There’s an unglamorous truth underneath all of this. Being useful is boring. It doesn’t scale virally. No one makes content about the person who quietly fixed the spreadsheet, or noticed the client was unhappy before the data showed it, or remembered to ask about someone’s mother. Usefulness is invisible labor. It’s the operational backbone of every company that works and every relationship that lasts and every friendship that survives the decade.
And it requires something that most ambitious people resist: the willingness to work without recognition. To add value in a room that may not applaud. To show up before the title and keep showing up after.
Karp built Palantir into one of the most consequential companies of its generation not by optimizing for optics but by solving problems that were genuinely hard in ways that were genuinely useful to people who genuinely needed them. You can debate the politics. You can’t debate the posture. He was useful. The title followed.
I think most of us know this intuitively. We just don’t like it.
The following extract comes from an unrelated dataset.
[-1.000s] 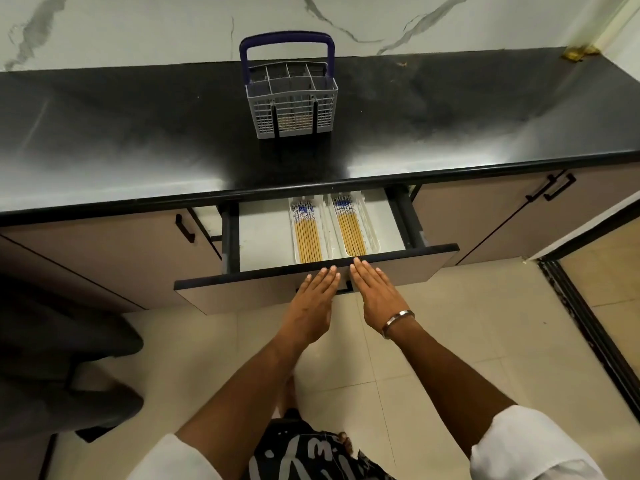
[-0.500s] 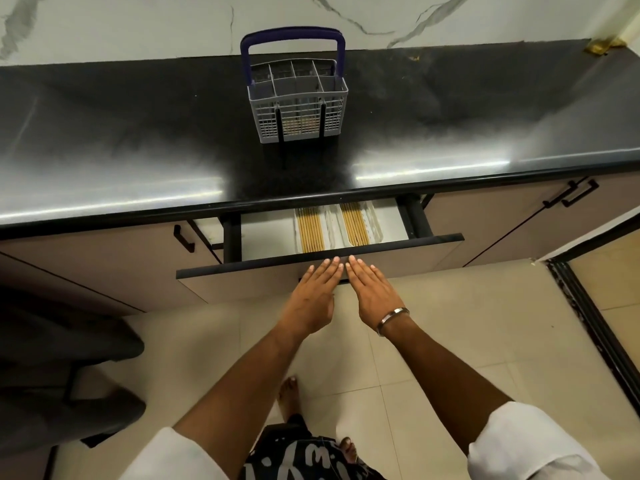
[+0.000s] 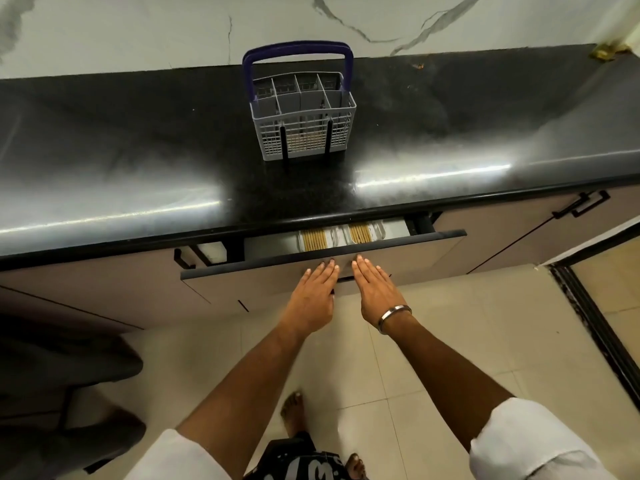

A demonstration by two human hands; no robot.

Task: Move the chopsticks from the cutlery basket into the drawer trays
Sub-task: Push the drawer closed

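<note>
The grey cutlery basket (image 3: 302, 117) with a blue handle stands on the black counter; its top compartments look empty. Below it the drawer (image 3: 263, 275) is open only a narrow gap. Two clear trays in that gap hold yellow chopsticks, the left bundle (image 3: 313, 240) and the right bundle (image 3: 360, 233). My left hand (image 3: 313, 294) and my right hand (image 3: 375, 289) lie flat side by side against the drawer front, fingers straight, holding nothing. A metal bangle circles my right wrist.
The black counter (image 3: 138, 174) runs the full width under a marble wall. Cabinet doors with black handles (image 3: 581, 206) flank the drawer. A dark stool or chair (image 3: 69, 375) stands at the lower left. My bare feet (image 3: 294, 407) are on beige floor tiles.
Both hands have pushed the drawer inward over the last second. The gap has shrunk so only the chopsticks' near ends show now.
</note>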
Because being useful before you have a title means tolerating the gap between what you’re contributing and what you’re being credited for. And that gap can feel like injustice. It can feel like being overlooked. It can feel like doing someone else’s job while they get the applause.
But the gap is the job. The gap is where trust gets built. Not declared. Built. Brick by brick, by showing up when no one’s counting and doing the work that no one assigned and being the person who, when they finally get the title, makes everyone in the room think: what took so long?
That’s the goal. Not to ask for the title. To make the title feel late.